- **What you should do**:
Reproduce exactly the lines below, from the first through the one containing "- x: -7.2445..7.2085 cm", and nothing more.
━━━━━ Dataset records ━━━━━
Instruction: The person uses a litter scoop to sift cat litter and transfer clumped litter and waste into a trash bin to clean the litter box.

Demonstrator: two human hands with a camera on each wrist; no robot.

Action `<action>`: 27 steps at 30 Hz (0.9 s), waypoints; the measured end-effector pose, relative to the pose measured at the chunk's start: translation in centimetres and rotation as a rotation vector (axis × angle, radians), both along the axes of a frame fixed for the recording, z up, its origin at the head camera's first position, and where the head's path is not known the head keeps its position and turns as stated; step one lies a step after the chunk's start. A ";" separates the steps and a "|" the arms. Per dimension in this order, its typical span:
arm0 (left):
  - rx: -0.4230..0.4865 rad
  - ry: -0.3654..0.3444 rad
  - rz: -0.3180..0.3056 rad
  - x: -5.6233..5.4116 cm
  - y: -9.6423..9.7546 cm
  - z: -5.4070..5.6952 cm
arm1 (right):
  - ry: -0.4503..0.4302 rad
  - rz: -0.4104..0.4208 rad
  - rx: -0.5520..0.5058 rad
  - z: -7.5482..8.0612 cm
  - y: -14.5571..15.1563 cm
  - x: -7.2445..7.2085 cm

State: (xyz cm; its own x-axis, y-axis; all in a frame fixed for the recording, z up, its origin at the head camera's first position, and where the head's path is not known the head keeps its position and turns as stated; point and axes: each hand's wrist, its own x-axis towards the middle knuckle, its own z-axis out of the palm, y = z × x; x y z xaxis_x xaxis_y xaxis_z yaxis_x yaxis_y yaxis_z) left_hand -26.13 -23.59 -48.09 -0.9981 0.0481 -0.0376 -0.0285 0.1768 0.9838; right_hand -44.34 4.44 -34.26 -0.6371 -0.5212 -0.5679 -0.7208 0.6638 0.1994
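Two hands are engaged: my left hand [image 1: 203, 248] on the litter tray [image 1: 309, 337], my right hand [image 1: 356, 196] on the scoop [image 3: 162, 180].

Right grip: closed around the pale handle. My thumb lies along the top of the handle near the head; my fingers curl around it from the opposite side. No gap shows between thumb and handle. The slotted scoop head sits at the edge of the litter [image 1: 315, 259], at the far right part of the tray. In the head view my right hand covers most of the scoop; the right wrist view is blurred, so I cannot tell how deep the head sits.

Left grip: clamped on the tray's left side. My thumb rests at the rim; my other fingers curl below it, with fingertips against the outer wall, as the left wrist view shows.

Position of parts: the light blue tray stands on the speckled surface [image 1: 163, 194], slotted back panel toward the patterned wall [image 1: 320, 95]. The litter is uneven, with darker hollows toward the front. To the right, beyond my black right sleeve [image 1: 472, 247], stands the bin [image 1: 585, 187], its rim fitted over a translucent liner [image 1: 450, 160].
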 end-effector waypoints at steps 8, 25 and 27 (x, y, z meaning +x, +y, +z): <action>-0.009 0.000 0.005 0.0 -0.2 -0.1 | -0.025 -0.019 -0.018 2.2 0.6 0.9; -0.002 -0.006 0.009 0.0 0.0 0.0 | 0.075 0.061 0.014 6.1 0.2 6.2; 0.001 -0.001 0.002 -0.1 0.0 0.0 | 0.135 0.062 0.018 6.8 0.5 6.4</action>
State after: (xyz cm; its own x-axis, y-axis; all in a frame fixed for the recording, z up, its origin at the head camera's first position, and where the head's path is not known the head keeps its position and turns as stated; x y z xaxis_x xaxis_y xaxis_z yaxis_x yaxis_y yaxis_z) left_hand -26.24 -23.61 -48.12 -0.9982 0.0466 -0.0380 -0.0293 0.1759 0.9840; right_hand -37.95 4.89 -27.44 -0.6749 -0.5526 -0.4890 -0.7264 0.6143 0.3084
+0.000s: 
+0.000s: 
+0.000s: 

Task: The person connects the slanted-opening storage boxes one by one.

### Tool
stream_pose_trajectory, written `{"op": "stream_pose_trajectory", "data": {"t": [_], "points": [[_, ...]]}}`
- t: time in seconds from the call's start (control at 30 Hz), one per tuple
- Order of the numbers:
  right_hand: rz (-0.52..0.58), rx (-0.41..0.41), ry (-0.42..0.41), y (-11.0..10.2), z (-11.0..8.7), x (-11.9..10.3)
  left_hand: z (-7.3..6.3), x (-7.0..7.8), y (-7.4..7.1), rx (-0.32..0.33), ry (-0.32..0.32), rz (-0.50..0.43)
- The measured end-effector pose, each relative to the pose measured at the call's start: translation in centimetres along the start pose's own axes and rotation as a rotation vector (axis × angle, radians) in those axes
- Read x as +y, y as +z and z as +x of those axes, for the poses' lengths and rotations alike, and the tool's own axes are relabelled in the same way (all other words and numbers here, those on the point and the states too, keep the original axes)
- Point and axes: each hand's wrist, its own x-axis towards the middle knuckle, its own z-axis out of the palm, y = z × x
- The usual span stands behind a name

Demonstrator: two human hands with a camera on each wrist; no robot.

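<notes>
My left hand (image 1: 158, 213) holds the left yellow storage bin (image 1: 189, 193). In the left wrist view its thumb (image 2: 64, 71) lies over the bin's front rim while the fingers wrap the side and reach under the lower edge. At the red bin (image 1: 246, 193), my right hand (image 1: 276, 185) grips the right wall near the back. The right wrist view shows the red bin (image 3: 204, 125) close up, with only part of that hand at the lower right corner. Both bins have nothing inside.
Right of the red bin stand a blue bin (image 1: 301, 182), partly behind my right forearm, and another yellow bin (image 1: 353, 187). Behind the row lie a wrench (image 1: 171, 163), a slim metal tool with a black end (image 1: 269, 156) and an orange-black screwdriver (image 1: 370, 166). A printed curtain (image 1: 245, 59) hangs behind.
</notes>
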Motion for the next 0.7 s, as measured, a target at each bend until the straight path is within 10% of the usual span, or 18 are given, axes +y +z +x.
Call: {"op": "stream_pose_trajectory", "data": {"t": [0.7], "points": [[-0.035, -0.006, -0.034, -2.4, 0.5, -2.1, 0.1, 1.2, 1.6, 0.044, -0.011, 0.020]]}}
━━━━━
- **Solution to this exercise**:
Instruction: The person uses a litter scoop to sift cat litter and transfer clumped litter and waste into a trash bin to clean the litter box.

Demonstrator: two human hands with a camera on each wrist; no robot.

Action `<action>`: 27 steps at 30 Hz (0.9 s), waypoints; the measured end-effector pose, relative to the pose measured at the chunk's start: translation in centimetres and rotation as a rotation vector (axis × angle, radians), both along the axes of a frame fixed for the recording, z up, its origin at the head camera's first position, and where the head's path is not known the head keeps its position and turns as stated; step one lies a step after the chunk's start. A ";" separates the steps and a "|" the arms. Per dimension in this order, its typical span:
arm0 (left):
  - rx: -0.4230..0.4865 rad
  - ry: -0.3654..0.3444 rad
  - rz: -0.3180..0.3056 rad
  - x: -5.6233..5.4116 cm
  - y: -9.6423..9.7546 cm
  - z: -5.4070..5.6952 cm
arm1 (right):
  - ry: -0.4503..0.4302 rad
  - rz: -0.4104..0.4208 rad
  - rx: -0.5520..0.5058 rad
  - z: -7.5482..8.0612 cm
  - y: -14.5571..15.1563 cm
  - x: -7.2445..7.2085 cm

Nothing else is needed to complete the answer.